What you should do:
Transcribe the lines below verbatim, skipping the images.

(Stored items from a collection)
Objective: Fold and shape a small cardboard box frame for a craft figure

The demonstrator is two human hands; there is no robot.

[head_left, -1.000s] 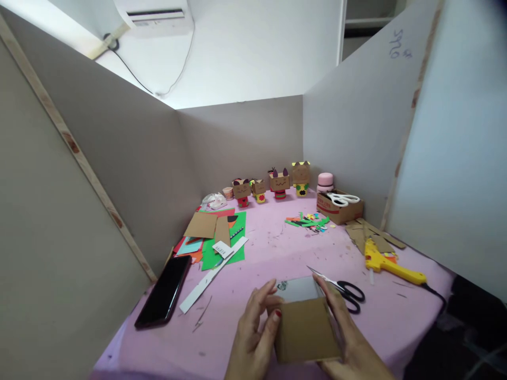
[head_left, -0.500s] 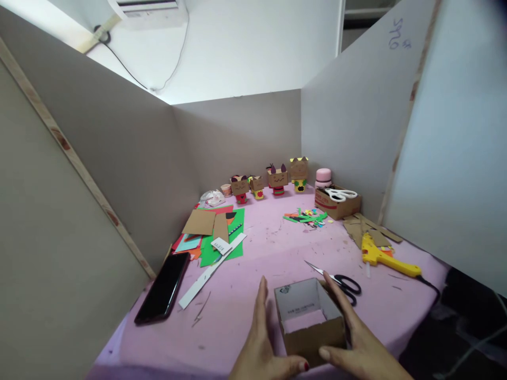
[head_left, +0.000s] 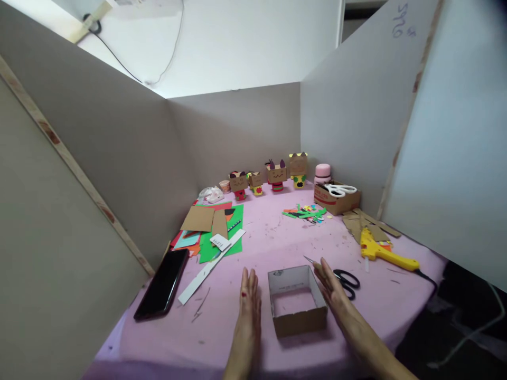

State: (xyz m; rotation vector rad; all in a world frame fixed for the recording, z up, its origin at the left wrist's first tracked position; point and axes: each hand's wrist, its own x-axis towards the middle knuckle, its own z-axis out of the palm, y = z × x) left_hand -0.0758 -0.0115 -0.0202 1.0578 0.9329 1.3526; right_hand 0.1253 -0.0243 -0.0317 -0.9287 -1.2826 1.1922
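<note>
Between my left hand point(head_left: 246, 314) and right hand point(head_left: 336, 301), a square brown cardboard box point(head_left: 301, 323)
Both are flat, straight-fingered and empty; it rests on the pink tablecloth point(head_left: 158, 343), closer to my right.

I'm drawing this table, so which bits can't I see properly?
In the head view:
Black-handled scissors: middle hidden by the right hand.
Cardboard frame: inside print too small to read.
Pink container: bottom hidden by the brown box.
Left forearm: cut off by the bottom edge.
</note>
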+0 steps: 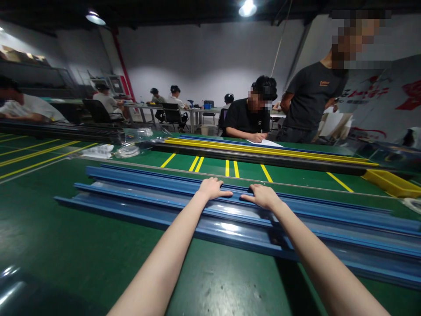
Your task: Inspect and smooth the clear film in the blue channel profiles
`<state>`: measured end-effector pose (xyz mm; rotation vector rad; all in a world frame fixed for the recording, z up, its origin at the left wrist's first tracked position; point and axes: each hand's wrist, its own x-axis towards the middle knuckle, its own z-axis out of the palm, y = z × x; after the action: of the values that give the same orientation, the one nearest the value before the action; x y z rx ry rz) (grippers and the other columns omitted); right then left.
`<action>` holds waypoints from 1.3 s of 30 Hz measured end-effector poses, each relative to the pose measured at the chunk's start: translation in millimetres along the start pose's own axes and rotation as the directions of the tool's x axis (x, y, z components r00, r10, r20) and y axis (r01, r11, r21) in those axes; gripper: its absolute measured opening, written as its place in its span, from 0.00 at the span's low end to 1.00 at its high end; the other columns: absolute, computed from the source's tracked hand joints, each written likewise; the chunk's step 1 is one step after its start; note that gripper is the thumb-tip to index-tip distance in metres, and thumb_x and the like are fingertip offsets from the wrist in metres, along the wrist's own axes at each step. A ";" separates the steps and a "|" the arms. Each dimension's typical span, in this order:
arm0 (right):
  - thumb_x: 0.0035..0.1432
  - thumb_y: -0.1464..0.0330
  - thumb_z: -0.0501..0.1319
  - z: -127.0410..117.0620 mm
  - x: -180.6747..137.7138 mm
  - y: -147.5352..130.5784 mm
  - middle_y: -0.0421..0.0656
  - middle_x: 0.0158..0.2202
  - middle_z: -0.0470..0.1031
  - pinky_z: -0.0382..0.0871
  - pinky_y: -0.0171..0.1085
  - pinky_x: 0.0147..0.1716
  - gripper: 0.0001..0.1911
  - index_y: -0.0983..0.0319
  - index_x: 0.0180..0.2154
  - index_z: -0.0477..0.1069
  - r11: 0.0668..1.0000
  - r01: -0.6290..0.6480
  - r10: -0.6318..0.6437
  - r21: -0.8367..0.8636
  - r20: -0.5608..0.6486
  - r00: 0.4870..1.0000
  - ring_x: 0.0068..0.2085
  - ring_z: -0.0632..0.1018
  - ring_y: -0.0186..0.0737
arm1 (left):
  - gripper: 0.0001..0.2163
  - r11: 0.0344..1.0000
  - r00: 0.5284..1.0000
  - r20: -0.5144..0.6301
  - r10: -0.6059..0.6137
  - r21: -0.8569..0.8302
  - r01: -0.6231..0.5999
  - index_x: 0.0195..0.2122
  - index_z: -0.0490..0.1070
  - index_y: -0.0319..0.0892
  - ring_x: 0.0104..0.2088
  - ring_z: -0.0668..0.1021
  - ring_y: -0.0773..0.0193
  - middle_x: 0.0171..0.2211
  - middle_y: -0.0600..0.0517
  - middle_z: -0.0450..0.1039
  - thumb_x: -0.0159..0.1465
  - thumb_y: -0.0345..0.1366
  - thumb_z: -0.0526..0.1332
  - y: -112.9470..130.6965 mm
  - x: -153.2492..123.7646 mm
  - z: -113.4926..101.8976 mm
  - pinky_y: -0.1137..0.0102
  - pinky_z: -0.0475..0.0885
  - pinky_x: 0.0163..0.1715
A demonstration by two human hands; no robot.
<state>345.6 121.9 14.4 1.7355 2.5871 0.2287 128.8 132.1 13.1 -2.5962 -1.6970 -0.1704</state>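
Observation:
Several long blue rails [138, 188] lie side by side across the green table [66, 245] in front of me. My left hand [212, 188] rests on the far blue rail, fingers curled over its far edge and thumb pointing right. My right hand [261, 195] sits just to its right on the same rail, fingers hooked over the edge, thumb pointing left. Both hands press on the rail a short gap apart.
Beyond lie a black rail [263, 159] and yellow rails [250, 148], plus clear plastic bags [126, 150] at the left. A yellow bin [391, 182] sits far right. Across the table a seated person [251, 116] writes on paper [265, 142]; another stands beside. More people sit behind.

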 end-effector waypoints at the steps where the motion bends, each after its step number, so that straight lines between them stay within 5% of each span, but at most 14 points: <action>1: 0.50 0.43 0.39 0.6 -2.1 -1.0 0.51 0.37 0.73 0.63 0.38 0.32 0.35 0.63 0.36 0.67 1.000 -0.002 0.002 -0.009 -0.018 1.000 0.37 0.73 0.45 | 0.35 1.000 1.000 -0.029 0.002 0.001 -0.002 0.44 0.68 0.43 0.42 0.71 0.52 0.40 0.43 0.70 0.52 0.64 0.40 0.4 -2.3 2.2 0.63 0.66 0.38; 8: 0.51 0.45 0.41 -2.0 -20.3 -6.5 0.53 0.36 0.70 0.58 0.40 0.39 0.33 0.66 0.39 0.65 0.990 0.005 -0.047 -0.141 -0.299 0.953 0.39 0.70 0.46 | 0.35 0.995 0.953 -0.300 0.032 0.104 -0.001 0.50 0.62 0.42 0.46 0.67 0.52 0.42 0.42 0.67 0.51 0.64 0.44 5.0 -20.8 6.7 0.55 0.53 0.50; 15: 0.53 0.47 0.42 -30.8 -39.1 -12.8 0.53 0.35 0.69 0.55 0.40 0.38 0.32 0.68 0.40 0.65 0.971 -0.005 -0.104 -0.239 -0.442 0.891 0.37 0.67 0.48 | 0.35 0.977 0.889 -0.434 0.144 0.207 -0.057 0.51 0.61 0.39 0.44 0.67 0.52 0.41 0.41 0.66 0.52 0.62 0.46 5.3 -37.8 -16.2 0.55 0.50 0.51; 28: 0.52 0.46 0.42 -67.7 -102.3 -35.7 0.54 0.36 0.69 0.54 0.40 0.37 0.35 0.69 0.43 0.65 0.972 0.000 -0.141 -0.236 -0.582 0.801 0.37 0.67 0.48 | 0.36 0.909 0.815 -0.453 0.362 0.365 -0.201 0.49 0.62 0.34 0.38 0.69 0.52 0.37 0.40 0.67 0.54 0.61 0.42 16.0 -92.8 -65.6 0.64 0.62 0.35; 39: 0.49 0.44 0.45 -55.6 -153.5 -82.8 0.49 0.30 0.71 0.57 0.37 0.36 0.34 0.67 0.39 0.67 0.987 0.071 -0.145 -0.146 -0.597 0.789 0.34 0.68 0.44 | 0.36 0.913 0.805 -0.471 0.360 0.357 -0.199 0.48 0.64 0.34 0.35 0.71 0.55 0.34 0.40 0.69 0.54 0.62 0.42 17.8 -164.0 -44.2 0.64 0.64 0.34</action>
<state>322.9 -56.6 48.2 1.6658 2.9853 1.0809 76.7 -28.5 39.3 -2.2542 -1.0411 -0.5262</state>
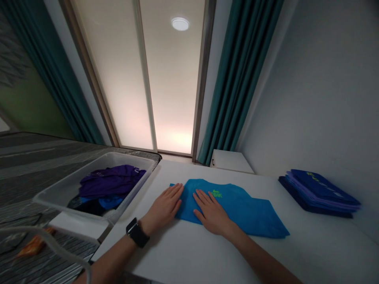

The completed task:
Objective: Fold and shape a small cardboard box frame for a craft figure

The demonstrator is two human hands; there is no robot.

[head_left, -1.000s] 
[head_left, -0.500s] 
[head_left, +0.000s] 

State: (xyz m; rotation vector rad; all in a world frame fixed for the recording, z up, its origin at the left wrist's first tracked position; point and axes: each hand's wrist, its own x-axis towards the middle knuckle, its own z-axis out of the palm, y = z × x) left_hand -0.0758 -0.0115 -0.0202 1.0578 0.9329 1.3526; right_hand 0.1253 -0.0243 -0.0317 -0.9287 -1.2826 1.1922
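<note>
Between my left hand point(head_left: 246, 314) and right hand point(head_left: 336, 301), a square brown cardboard box point(head_left: 301, 323)
Both are flat, straight-fingered and empty; it rests on the pink tablecloth point(head_left: 158, 343), closer to my right.

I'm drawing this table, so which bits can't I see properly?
In the head view:
Black-handled scissors: middle hidden by the right hand.
Cardboard frame: inside print too small to read.
Pink container: bottom hidden by the brown box.
Left forearm: cut off by the bottom edge.
</note>
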+0 steps: 
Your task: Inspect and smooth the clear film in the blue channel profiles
`<state>`: measured end-effector pose (xyz mm; rotation vector rad; all in a world frame fixed for the recording, z up, its origin at the left wrist's first tracked position; point and axes: each hand's wrist, its own x-axis towards the middle knuckle, its own z-axis out of the palm, y = z × x; after the action: of the values that give the same orientation, the one nearest the value before the action; x y z rx ry rz) (grippers and the other columns omitted); right then left.
`<action>` holds waypoints from 1.3 s of 30 Hz measured end-effector poses, each relative to the pose measured at the chunk's start: translation in millimetres along the start pose's own axes and rotation as the directions of the tool's x axis (x, y, z components r00, r10, r20) and y axis (r01, r11, r21) in those axes; gripper: its absolute measured opening, written as its place in its span, from 0.00 at the span's low end to 1.00 at its high end; the other columns: absolute, computed from the source's tracked hand joints, each written likewise; the chunk's step 1 is one step after its start; note that gripper is the thumb-tip to index-tip distance in metres, and thumb_x and the like are fingertip offsets from the wrist in metres, along the wrist's own axes at each step. A ";" separates the steps and a "|" the arms. Each dimension's typical span, in this order:
arm0 (right):
  - thumb_x: 0.0035..0.1432
  - thumb_y: -0.1464..0.0330
  - thumb_z: -0.0501..0.1319
  - z: -127.0410..117.0620 mm
  - x: -180.6747..137.7138 mm
  - y: -147.5352..130.5784 mm
  - middle_y: -0.0421..0.0656
  - middle_x: 0.0158..0.2202
  - middle_z: -0.0470..0.1031
  - pinky_z: -0.0382..0.0871
  - pinky_y: -0.0171..0.1085
  - pinky_x: 0.0147..0.1716
  - gripper: 0.0001..0.1911
  - index_y: -0.0983..0.0319
  - index_x: 0.0180..0.2154
  - index_z: -0.0477..0.1069
  - r11: 0.0668..1.0000
  - r01: -0.6290..0.6480
  - r10: -0.6318..0.6437
  - r21: -0.8367..0.8636
  - r20: -0.5608..0.6486
  - r00: 0.4870..1.0000
  - ring_x: 0.0068..0.2085
  - ring_z: -0.0632..0.1018
  - ring_y: -0.0186..0.0737
arm1 (left):
  - gripper: 0.0001..0.2163
  - r11: 0.0344..1.0000
  - r00: 0.5284..1.0000
  - r20: -0.5144..0.6301
  - r10: -0.6059..0.6137
  - r21: -0.8569..0.8302
  - r01: -0.6231..0.5999
  - index_x: 0.0195..0.2122
  - index_z: -0.0490..0.1070
  - index_y: -0.0319..0.0892
  - ring_x: 0.0104..0.2088
  - ring_z: -0.0668..0.1021
  - ring_y: -0.0773..0.0193
  - middle_x: 0.0171..0.2211
  - middle_y: -0.0600..0.0517
  - middle_z: -0.0450..0.1039
  - thumb_x: -0.0159..0.1465
  - thumb_y: -0.0345..0.1366
  - thumb_z: -0.0526..0.1332
  - y: -112.9470..130.6965 mm
  - x: -153.2492..123.7646 mm
  - z: -113.4926..101.8976 mm
  - pinky_y: -0.1137..0.0102
  - pinky_z: -0.0475..0.0885
  - pinky_x: 0.0163..0.1715
A demonstration by two human hands; no robot.
<state>345.6 121.9 14.4 1.7355 2.5871 0.2287 128.8 132.1 13.1 -2.5962 -1.6970 -0.1704</state>
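Observation:
Several long blue rails [138, 188] lie side by side across the green table [66, 245] in front of me. My left hand [212, 188] rests on the far blue rail, fingers curled over its far edge and thumb pointing right. My right hand [261, 195] sits just to its right on the same rail, fingers hooked over the edge, thumb pointing left. Both hands press on the rail a short gap apart.
Beyond lie a black rail [263, 159] and yellow rails [250, 148], plus clear plastic bags [126, 150] at the left. A yellow bin [391, 182] sits far right. Across the table a seated person [251, 116] writes on paper [265, 142]; another stands beside. More people sit behind.
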
 end-effector waypoints at the steps where the motion bends, each after its step number, so that straight lines between them stay within 5% of each span, but at most 14 points: <action>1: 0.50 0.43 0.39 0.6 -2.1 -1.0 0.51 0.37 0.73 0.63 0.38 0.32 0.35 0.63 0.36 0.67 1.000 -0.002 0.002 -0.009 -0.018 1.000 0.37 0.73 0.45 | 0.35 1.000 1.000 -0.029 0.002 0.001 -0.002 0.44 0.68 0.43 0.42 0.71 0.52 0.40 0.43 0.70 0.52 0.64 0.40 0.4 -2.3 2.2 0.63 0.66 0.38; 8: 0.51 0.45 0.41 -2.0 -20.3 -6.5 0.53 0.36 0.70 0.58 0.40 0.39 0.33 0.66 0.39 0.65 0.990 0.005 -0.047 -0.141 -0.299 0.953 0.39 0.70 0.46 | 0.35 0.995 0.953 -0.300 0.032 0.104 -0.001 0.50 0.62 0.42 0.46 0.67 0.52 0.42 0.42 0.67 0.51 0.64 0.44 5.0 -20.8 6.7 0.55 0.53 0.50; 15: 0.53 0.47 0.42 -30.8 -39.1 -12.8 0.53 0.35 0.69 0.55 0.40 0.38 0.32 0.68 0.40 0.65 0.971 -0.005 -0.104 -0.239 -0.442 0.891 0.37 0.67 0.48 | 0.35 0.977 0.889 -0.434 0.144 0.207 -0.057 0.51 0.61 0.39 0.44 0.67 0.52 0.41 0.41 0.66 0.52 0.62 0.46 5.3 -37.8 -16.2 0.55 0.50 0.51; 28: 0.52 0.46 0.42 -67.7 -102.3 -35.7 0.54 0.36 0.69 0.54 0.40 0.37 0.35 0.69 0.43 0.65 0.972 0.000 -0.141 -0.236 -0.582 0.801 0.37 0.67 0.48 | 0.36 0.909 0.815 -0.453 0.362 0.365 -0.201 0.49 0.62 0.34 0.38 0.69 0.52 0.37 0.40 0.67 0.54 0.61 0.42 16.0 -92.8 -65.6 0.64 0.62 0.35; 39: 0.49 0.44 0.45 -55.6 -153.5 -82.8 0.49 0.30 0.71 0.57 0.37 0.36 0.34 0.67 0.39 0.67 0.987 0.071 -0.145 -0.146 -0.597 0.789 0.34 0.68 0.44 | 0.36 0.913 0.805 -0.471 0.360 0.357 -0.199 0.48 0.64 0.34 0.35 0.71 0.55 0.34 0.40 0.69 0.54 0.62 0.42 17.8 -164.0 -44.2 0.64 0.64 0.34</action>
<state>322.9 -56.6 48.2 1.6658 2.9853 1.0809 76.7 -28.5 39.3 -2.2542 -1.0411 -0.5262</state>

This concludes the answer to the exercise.